2016年6月1日水曜日

ゼン・ヒラノ演技ノート13話

ゼン・ヒラノ演技ノート13話
俳優の表現力、楽器について。

前回の俳優の表現力について、もう一歩踏み込んで考えて見たいと思う。
演技は非常に芸術に成りにくい。
何故かと言うと音楽や絵画では、表現のために使われる素材そのものが美しい。
ピアノと云う楽器を例に取れば、既に、調律されていて誰が弾いてもそのピアニストの指のエネルギーとタッチを正確に反映して美しい音を出し、美的に構成されたリズム、メロディーに従って表現されていく。
たとえ嫉妬心や怒りを表現する場合でも調律れた音を使って美的に表現される。
自分の外にある楽器を使って自由に表現される。
つまり、ピアニストと楽器は別々に存在する。

一方、俳優はその体に演奏者と楽器が一緒に住んでいる。
日常生活で使っている声、からだ、言葉、思考、感情等美的素材で無いものがアートの表現材料になる。俳優は、がさつな感情を表現するのに、ピアノと違って、がさつな声を使う。
又、人間は、社会生活に適応するための訓練を長々受けて、俳優に必要なあるがまま、感ずるがままを表現すると云う訓練を受けていない。
人間と云う楽器は調律されていないので時と場合に従って勝手な音をだす。
つまり嘘をつく。嫌いなのに好きそうな顔をしたり、退屈なのに興味深い顔をしたり、パニック状態なのに平静を装う。

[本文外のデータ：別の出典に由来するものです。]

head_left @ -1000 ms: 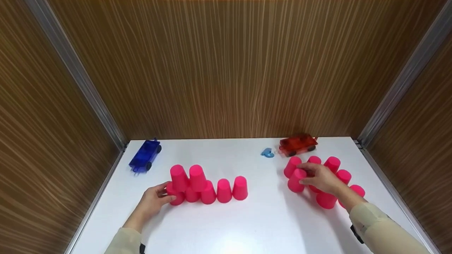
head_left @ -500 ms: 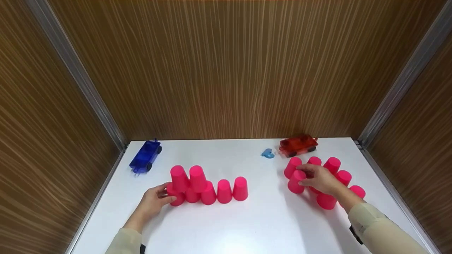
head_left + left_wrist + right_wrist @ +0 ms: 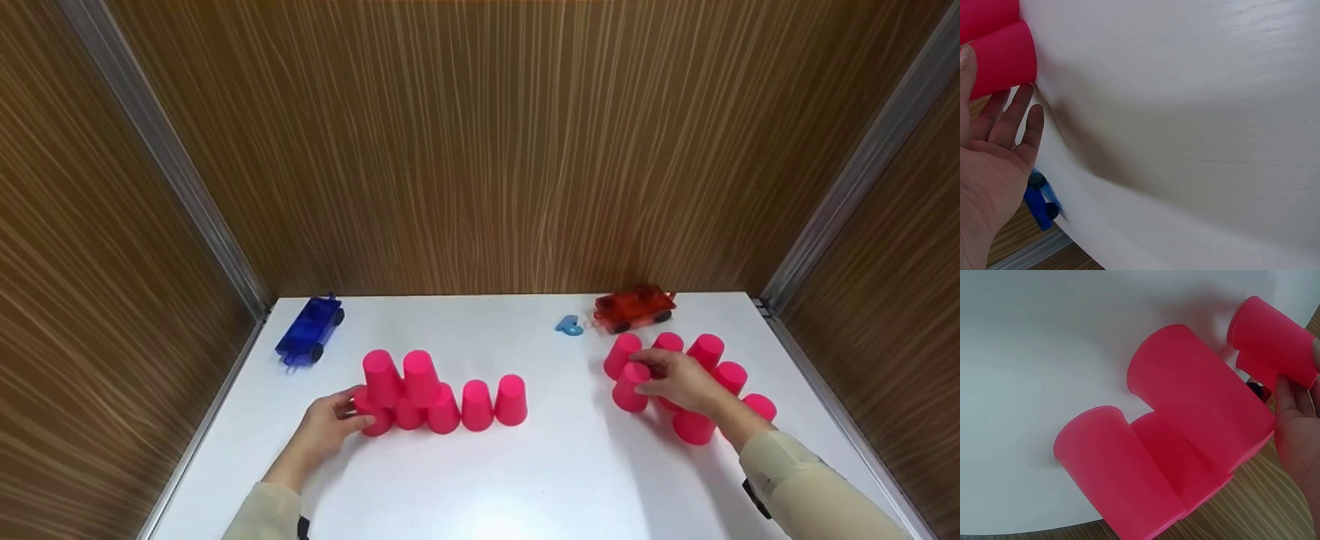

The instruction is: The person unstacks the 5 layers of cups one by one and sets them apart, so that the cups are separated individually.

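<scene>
Pink plastic cups stand upside down in a row on the left of the table, with two more, such as this upper cup (image 3: 382, 377), stacked on its left end. My left hand (image 3: 324, 429) holds the leftmost bottom cup (image 3: 379, 425), thumb in front and fingers at its far side. In the left wrist view the thumb lies along that cup (image 3: 1005, 59). On the right, my right hand (image 3: 681, 382) grips a pink cup (image 3: 628, 390) between thumb and fingers, at the front left of a cluster. The right wrist view shows this held cup (image 3: 1275, 337) near its edge.
Several more upturned pink cups, including one nearer the front (image 3: 694, 427), stand around my right hand and under its forearm. A clear blue toy car (image 3: 309, 330) sits at back left. At back right are a clear red toy car (image 3: 634, 307) and a small blue piece (image 3: 569, 325).
</scene>
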Available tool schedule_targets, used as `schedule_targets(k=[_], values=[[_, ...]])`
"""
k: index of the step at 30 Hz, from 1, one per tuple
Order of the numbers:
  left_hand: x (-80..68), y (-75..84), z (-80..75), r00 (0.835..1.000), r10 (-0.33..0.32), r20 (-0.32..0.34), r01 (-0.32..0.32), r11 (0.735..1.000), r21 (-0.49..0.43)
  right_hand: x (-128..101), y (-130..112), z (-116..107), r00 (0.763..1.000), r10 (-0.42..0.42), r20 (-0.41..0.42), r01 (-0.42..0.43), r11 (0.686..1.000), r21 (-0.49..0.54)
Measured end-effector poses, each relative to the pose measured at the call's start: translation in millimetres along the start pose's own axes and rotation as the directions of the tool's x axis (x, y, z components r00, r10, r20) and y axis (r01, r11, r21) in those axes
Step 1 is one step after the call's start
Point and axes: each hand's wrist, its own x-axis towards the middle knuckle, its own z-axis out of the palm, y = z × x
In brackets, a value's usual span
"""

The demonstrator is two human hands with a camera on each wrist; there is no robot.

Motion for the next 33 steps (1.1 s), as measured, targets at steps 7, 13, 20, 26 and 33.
schedule_targets(k=[7, 13, 20, 26, 33], values=[[0.5, 1.7, 0.3, 1.0, 0.002, -0.004, -0.002, 1.0, -0.01, -1.8, -4.0, -8.8, 1.0, -0.025, 0.016, 0.024, 1.0, 0.011], [0.2, 4.4, -0.4, 1.0, 0.009, -0.006, -0.009, 1.0, -0.016, -5.3, -20.7, -22.2, 0.996, -0.09, 0.02, 0.09, 0.996, 0.019], [0.0, 5.1, 0.0, 1.0, 0.004, -0.002, -0.004, 1.0, -0.012, -3.0, -66.1, -21.3, 0.981, -0.193, -0.003, 0.193, 0.981, 0.017], [0.6, 5.2, 0.9, 1.0, 0.008, 0.003, -0.008, 1.0, -0.002, 0.2, -120.1, 8.4, 0.938, -0.347, -0.006, 0.347, 0.937, 0.046], [-1.3, 6.7, 0.6, 1.0, 0.012, -0.002, -0.012, 1.0, -0.007, 9.7, -189.5, 61.4, 0.882, -0.472, 0.005, 0.47, 0.879, 0.081]])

そこで、俳優と云う楽器は、喜怒哀楽をあるがままに、感じるがままに表現出来るように、訓練し直さなければならない。(紋切りの演技は別として)
俳優になる訓練は子供になる訓練だと言われる所以である。子供は今、笑っていたと思ったら、泣いたり怒ったり、物を投げたり感じたことを表すのに時間差が無い。
それには、俳優は体のあらゆる部分をリラックスさせて感情、思考、衝動が体のどこにも邪魔されることなく自然のコースを通って眼に、表情に、体に表現されるよう訓練する必要がある。
ある俳優が素晴らしく豊かな情動や想像力を持っていたにしても、この調律されていない楽器のせいで観客に感動を伝えることが出来ないでいる。

ここで断っておくが、歌舞伎や能などはスタイルの演技であって、情動が自然のコースを通るのではなく、与えられたホームのなかでリアリティーを表現することを要求される。

トップクラスの俳優を観察してみよう。
彼等の感情は体の抵抗を受けずに眼に流れ込む。
眼は魂の窓。魂が眼の色を変える。良い俳優かどうかは眼を見ればわかる。
よって、

俳優訓練の最重要課題は、リラックスを習得することである。

では、感情をコントロール出来なくなるのではと、心配する人もあるかもしれないが、
人は、社会でブレーキをかけることをさんざんやらされてきた。ブレーキをかける達人である。いつでも、どこでも必要に応じてブレーキをかけられる。したがって、ブレーキをかける訓練は不必要。
俳優に必要なのは、衝動に従う訓練すなはちブレーキをかけない訓練だ。